People are generally distant if its been a while. It takes time to rebuild relationships it doesn't mean they hate you or are embarassed by you. But if you cut them off completely it may be a case of them having been hurt by your dissapearance and so its going to take a while (if ever) for them to trust you not to just flake and hurt them again.


----------



## dark

Ha, this reminds me of something I recently did. I did the same and added old friends and they were exactly the same as you described. I had a laugh about it because I realized I put so much meaning on them in my life while to them I was miniscule. Funny how little things remind us to buck up.

The fact is that they've moved on and have different things going on in their lives. We need to learn to let go of the past and find new friends who better suit us. When you left off they already were not good to you, so there's no expecting that they should be any better/different now. Don't feel sad about it, they have their own issues to deal with. What you need to focus on is finding friends who get along with you and appreciate you, likewise you appreciating them. Do not dwell in the past.


----------



## ineverwipe

Thextera said:


> Ok so, recently i've been trying to get in touch with my old friends again.
> 
> I added most of em on facebook (haven't talked to them in literally 7-8 years)
> and they all seem so cold in responses. They will only say something if i ask a question and they just ask the same question back... That's it.
> 
> I lost contact with them probably because of Wolrd of warcraft, i talked to them less and less and just completely stopped talking to them a year later. Not that they put any effort in talking to me at this point though. I think they just found it boring or what?
> 
> Now , i try to fix things, and they seem so coldhearted.. I tried to set up a meet with 1 of my old friends. At first, he was ok with it, but when i moved on and asked for a specific date to meet, he just doesn't reply anymore hence reading the message, etc... They just try to avoid keeping contact now..
> 
> Do they just ignore me because i emberras them because of my past or do they just hate me or what? ....
> 
> (It sucks, they all grew up to be party animals, beer drinkers, etc... though, and i don't like either.)
> 
> also, i have bad social skills, but not having seen eachother for 7 years... i guess it won't be as hard to talk about anything that happend to them, so i kinda feel sorta comfortable for once meeting up / socializing IRL.
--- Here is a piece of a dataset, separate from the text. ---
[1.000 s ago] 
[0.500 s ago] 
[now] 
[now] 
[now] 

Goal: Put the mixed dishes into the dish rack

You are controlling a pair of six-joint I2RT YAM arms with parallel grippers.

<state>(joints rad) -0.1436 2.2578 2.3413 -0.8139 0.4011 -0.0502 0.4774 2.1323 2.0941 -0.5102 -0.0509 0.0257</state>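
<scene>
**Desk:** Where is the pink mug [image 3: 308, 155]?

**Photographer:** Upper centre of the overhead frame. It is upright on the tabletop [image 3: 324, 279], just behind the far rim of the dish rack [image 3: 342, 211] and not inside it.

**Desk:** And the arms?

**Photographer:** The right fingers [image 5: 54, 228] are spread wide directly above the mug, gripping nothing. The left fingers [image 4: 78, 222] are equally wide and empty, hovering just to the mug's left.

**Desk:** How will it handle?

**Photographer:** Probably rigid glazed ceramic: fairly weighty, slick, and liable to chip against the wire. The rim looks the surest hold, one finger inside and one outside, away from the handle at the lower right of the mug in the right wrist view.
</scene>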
Man I relate to this. I did the same to my old group of friends. When you were playing world of warcraft did you neglect them? Because that's what I did. I got really deep into that game when I first started playing. I'd get voicemails saying "I know what you're doing (playing wow) and you should come hang out". Which I didn't do lol.
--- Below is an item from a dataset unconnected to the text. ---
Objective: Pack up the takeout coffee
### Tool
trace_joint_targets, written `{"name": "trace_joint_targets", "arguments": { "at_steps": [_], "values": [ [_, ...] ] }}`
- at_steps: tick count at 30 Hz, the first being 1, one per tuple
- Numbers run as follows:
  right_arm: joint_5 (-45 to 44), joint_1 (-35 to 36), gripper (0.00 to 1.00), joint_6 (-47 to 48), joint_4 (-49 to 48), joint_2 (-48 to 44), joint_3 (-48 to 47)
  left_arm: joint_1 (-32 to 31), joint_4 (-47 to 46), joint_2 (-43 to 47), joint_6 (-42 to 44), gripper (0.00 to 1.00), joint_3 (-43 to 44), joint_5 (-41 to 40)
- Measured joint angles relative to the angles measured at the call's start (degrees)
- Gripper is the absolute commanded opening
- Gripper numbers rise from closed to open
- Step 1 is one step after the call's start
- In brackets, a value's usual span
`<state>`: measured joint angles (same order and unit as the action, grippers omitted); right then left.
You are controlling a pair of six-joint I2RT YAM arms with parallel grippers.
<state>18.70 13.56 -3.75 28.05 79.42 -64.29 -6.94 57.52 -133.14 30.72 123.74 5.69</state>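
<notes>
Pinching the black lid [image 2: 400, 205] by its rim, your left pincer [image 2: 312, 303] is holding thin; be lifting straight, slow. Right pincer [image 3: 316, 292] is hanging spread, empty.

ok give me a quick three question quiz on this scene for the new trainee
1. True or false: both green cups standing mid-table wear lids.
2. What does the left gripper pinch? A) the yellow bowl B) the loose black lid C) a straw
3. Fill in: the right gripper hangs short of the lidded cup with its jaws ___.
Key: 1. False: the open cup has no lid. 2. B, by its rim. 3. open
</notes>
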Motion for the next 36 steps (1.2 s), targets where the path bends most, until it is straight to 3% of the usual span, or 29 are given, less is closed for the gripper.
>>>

But they could have given up on connecting with you if you blew them off too much. And since it's been a great amount of time they have moved on and built new relationships.

I know if I gave up on someone I'd be hesitant to reconnect with them. Or just have no interest in seeing them at all. That's just me though. Some people just want to leave the past behind, including past friendships.

There's really nothing you can do about it. If they're not responding and being cold it's best just to leave them be and move on.

I'm sorry though. I understand how it feels to reach out to old friends and get the cold shoulder.


----------



## ineverwipe

Thextera said:


> well... There were some moments where i said "i couldn't go" because i wanted to play the game. like 3-4 times. That "cleaned" off most old friends. The last part would actually show at my house randomly, go into my room, and i would be 'raiding in WoW" and not go with them and they would leave.
> 
> Sad....
> 
> I guess it's my own fault, but then again...


Yea I did the same thing. Sorry about that man. But in our defense, once you get into a raid group you feel too obligated to back out. Plus the work you put into getting in the group and the temptation to get more gear.

Lol all this talk might just get me back into mmos again


----------